** WHAT IS BEING ASKED **
An exact, picture-free copy of the listing is required.

** DATASET CONTENT **
=== Begin Enclosure ===

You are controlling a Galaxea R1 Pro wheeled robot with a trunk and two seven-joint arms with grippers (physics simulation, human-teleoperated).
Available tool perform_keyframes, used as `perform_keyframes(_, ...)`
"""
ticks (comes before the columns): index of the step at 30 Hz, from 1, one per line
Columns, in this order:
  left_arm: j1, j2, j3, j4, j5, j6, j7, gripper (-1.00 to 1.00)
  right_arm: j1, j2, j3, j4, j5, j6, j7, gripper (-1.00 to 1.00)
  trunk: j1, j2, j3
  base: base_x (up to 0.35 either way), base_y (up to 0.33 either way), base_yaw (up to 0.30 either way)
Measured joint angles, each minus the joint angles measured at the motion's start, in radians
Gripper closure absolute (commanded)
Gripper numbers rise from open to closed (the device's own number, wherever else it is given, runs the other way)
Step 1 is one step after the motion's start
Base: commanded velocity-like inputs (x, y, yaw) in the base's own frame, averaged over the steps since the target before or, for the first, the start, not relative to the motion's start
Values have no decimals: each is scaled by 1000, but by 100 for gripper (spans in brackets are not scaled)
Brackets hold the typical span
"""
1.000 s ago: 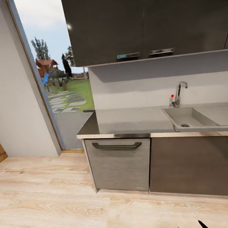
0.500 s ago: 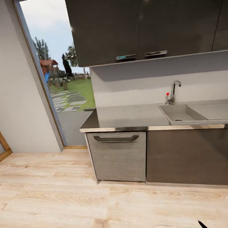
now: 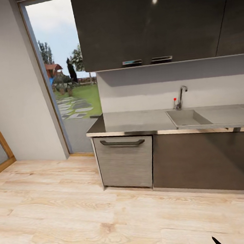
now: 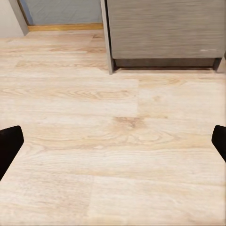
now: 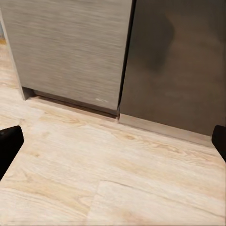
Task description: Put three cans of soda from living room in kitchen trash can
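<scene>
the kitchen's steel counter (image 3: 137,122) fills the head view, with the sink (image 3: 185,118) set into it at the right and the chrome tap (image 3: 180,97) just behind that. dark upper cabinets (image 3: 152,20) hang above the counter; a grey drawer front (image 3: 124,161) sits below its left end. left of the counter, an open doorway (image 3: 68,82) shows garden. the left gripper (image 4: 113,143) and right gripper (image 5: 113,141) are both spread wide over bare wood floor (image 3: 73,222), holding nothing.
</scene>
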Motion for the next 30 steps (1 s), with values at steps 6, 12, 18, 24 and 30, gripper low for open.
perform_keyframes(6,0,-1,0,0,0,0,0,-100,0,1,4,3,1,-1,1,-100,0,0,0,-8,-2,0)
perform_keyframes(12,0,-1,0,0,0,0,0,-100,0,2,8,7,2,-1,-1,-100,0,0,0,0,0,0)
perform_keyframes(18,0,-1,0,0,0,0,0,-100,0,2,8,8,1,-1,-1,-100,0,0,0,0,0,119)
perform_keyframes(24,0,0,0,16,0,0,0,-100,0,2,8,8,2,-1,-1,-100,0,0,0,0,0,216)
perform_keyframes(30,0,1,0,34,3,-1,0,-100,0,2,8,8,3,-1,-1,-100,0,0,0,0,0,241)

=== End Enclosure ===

** REPLY TO THE EXERCISE **
You are controlling a Galaxea R1 Pro wheeled robot with a trunk and two seven-joint arms with grippers (physics simulation, human-teleoperated).
Available tool perform_keyframes, used as `perform_keyframes(_, ...)`
"""
ticks (comes before the columns): index of the step at 30 Hz, from 1, one per line
Columns, in this order:
  left_arm: j1, j2, j3, j4, j5, j6, j7, gripper (-1.00 to 1.00)
  right_arm: j1, j2, j3, j4, j5, j6, j7, gripper (-1.00 to 1.00)
  trunk: j1, j2, j3
  base: base_x (up to 0.35 either way), base_y (up to 0.33 either way), base_yaw (up to 0.30 either way)
Measured joint angles, each minus the joint angles measured at the motion's start, in radians
Gripper closure absolute (commanded)
Gripper numbers rise from open to closed (the device's own number, wherever else it is given, runs the other way)
Step 1 is one step after the motion's start
Base: commanded velocity-like inputs (x, y, yaw) in the base's own frame, averaged over the steps since the target before or, for the first, the start, not relative to the motion's start
Values have no decimals: each is scaled by 1000, but by 100 for gripper (spans in brackets are not scaled)
Brackets hold the typical span
"""
1.000 s ago: 
0.500 s ago: 
now: 
now: 
now: 
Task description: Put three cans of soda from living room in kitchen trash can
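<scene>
the kitchen's steel counter (image 3: 137,122) fills the head view, with the sink (image 3: 185,118) set into it at the right and the chrome tap (image 3: 180,97) just behind that. dark upper cabinets (image 3: 152,20) hang above the counter; a grey drawer front (image 3: 124,161) sits below its left end. left of the counter, an open doorway (image 3: 68,82) shows garden. the left gripper (image 4: 113,143) and right gripper (image 5: 113,141) are both spread wide over bare wood floor (image 3: 73,222), holding nothing.
</scene>
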Motion for the next 30 steps (1 s), with values at steps 6, 12, 18, 24 and 30, gripper low for open.
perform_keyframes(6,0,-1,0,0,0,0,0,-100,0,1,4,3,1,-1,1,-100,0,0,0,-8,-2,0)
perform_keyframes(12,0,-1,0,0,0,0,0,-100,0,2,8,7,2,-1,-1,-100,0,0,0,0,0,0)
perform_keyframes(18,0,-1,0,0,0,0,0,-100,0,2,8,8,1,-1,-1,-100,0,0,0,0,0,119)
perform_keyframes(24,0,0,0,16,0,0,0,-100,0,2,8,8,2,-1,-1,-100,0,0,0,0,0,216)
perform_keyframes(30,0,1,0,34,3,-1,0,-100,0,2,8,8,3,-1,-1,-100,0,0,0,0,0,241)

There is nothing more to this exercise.